The Tone Curve tool, as we’ve explained before, is one of the most powerful and effective editing tools in all of Lightroom. But it’s also one of the most intimidating.
So, if you’re still haven’t 100% mastered Tone Curve, it’s always good for a refresher course and the below tutorial on how to use this Lightroom feature is a great resource. In the video, Ryan from Signature Edits walks you through how to use Tone Curve to make your photos pop and look more professional.
“The tone curve looks scary but once you learn to master this Lightroom develop tool you’ll be miles ahead in your photo editing,” Ryan says. “Today we’re going to look at what the tone curve is for, how to use the tone curve, and adding effects such as filmic fade and split toning.”
He adds that there are quite a few reasons to use the Tone Curve tool in Lightroom rather than other settings.
“REASON 1) it allows for SELECTIVE contrast. With the contrast slider you have one set way to add contrast – Its either on or off. With the tone curve, you can add contrast in a specific portion of your image without affecting other portions – add more contrast in JUST the highlights, or JUST the mid tones etc.
REASON 2) the tone curve RGB panel lets you control the levels of blacks and whites to reduce contrast. The contrast slider only allows you to ADD contrast.
REASON 3) the tone curve lets you set custom black points and white point, allowing you to add a filmic feel to your images and dial in the exact amount of fade you want.

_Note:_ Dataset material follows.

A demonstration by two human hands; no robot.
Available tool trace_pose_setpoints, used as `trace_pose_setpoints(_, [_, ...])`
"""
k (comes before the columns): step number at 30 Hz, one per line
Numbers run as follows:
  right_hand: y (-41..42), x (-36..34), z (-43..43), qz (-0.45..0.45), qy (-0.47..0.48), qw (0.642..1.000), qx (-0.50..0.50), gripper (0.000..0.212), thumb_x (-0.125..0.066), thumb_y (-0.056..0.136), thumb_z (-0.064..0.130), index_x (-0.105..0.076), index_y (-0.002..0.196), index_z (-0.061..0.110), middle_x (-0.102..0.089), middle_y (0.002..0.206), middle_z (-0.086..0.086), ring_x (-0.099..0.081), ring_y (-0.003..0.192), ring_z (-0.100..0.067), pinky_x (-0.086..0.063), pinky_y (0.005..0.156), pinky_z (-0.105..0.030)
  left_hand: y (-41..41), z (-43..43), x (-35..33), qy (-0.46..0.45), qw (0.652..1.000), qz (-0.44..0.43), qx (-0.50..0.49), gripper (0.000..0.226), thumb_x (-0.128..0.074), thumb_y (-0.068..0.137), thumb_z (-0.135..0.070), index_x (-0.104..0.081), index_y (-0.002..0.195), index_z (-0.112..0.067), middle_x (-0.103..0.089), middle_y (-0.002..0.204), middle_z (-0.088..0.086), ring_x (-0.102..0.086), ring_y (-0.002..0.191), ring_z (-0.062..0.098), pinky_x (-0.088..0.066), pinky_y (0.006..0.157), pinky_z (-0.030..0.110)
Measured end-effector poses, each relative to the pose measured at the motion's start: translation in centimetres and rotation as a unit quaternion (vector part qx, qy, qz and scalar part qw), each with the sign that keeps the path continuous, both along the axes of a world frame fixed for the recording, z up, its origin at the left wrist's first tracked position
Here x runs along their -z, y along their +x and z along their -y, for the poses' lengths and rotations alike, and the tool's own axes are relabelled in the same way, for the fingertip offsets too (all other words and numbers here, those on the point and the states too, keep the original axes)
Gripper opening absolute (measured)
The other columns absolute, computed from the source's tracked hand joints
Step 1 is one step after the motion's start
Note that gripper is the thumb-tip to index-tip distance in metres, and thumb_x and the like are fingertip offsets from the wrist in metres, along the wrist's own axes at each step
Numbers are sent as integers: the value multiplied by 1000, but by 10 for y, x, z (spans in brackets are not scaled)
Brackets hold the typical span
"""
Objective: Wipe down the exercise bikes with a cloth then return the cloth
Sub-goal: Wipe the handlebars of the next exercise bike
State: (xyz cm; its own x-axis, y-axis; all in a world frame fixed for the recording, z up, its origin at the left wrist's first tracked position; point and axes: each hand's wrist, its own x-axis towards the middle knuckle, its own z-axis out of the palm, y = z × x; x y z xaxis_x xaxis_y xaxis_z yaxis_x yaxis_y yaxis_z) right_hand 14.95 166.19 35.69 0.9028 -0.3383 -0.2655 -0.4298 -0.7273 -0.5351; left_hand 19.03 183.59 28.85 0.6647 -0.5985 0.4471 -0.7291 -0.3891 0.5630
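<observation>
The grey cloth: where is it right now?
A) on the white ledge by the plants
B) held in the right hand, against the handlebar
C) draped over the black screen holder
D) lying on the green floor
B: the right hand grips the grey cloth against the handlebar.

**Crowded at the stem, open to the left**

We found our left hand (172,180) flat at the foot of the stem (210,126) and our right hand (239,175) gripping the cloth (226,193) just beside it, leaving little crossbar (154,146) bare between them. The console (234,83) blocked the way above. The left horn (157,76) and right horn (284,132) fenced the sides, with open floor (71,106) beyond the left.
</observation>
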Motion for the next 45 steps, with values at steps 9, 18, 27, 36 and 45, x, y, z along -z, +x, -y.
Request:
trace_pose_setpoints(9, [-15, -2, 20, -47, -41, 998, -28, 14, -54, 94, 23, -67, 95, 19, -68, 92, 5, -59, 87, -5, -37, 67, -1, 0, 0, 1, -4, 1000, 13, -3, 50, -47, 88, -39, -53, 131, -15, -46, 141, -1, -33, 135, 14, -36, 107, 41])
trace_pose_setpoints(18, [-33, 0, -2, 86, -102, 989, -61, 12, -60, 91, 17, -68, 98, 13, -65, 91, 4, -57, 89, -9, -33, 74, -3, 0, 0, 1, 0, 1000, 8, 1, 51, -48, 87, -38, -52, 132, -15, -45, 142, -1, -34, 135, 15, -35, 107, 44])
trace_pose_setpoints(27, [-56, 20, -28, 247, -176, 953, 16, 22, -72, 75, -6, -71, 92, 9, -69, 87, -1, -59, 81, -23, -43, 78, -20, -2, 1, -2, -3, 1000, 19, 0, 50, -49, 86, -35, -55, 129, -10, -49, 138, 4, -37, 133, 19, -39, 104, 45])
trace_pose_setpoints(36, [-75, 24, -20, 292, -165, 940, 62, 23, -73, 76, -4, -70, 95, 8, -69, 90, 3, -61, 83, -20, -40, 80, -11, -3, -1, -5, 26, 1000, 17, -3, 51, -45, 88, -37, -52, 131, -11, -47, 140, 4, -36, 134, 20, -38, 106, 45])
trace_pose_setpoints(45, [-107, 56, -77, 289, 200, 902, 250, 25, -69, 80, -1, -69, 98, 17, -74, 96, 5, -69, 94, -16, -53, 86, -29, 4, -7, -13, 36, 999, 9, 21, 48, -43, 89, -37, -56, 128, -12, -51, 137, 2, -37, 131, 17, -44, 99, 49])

REASON 4) the red, green and blue portions of the tone curve allow you to do all of this with SPECIFIC color channels – Which means you can tweak color balance in your image, add / remove tones in specific areas (darken greens in JUST the shadows for instance) – Whereas the hsl panel luminance only lets you darken / brighten the greens as a whole. “
As we said in the headline to this post, Tone Curve really is amazing!
“Overall, the reason is for more control and targeted adjustments,” Ryan concludes. “There are a LOT of things you can do with the tone curve, many of which can’t be done anywhere else in Lightroom.”